Exercise:
Every line below that mentions the word "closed" should be copied out.

Data shown:
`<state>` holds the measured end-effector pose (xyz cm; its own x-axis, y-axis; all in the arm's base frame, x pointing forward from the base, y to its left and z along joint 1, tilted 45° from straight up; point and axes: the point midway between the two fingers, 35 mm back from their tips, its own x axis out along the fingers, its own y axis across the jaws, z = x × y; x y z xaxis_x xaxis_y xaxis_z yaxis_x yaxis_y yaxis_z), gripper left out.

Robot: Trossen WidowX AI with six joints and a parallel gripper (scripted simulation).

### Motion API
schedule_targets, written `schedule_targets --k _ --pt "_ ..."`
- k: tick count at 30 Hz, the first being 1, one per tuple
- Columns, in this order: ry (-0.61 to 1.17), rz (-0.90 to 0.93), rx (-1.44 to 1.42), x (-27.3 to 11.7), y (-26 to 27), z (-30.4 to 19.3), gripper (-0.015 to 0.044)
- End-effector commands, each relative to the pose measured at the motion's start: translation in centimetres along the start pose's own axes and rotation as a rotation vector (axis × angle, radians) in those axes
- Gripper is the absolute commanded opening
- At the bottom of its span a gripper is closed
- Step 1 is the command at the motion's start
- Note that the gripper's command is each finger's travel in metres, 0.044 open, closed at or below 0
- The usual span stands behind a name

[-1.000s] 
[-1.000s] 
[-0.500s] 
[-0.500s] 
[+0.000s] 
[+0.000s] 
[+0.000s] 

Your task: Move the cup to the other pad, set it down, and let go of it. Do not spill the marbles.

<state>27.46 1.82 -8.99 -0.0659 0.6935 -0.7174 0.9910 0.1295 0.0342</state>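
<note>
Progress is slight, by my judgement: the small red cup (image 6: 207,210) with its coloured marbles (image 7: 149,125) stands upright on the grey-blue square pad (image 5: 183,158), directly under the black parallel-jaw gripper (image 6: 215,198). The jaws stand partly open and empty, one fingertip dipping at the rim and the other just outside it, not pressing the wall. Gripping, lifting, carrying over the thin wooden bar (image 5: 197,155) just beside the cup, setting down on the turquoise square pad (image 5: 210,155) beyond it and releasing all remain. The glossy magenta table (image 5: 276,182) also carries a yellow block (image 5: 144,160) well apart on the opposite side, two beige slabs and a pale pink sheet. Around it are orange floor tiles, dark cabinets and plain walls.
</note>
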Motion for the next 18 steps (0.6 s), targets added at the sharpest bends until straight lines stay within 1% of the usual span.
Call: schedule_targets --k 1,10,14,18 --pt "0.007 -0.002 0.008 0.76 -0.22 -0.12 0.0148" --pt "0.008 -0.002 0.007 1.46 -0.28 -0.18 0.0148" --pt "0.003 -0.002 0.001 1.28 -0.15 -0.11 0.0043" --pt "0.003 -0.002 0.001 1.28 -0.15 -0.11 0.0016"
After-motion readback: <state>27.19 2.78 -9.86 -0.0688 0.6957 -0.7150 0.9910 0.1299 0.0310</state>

Task solution:
- At the bottom of its span a gripper is closed
- Note that the gripper's command is each finger's travel in metres, 0.044 open, closed at or below 0

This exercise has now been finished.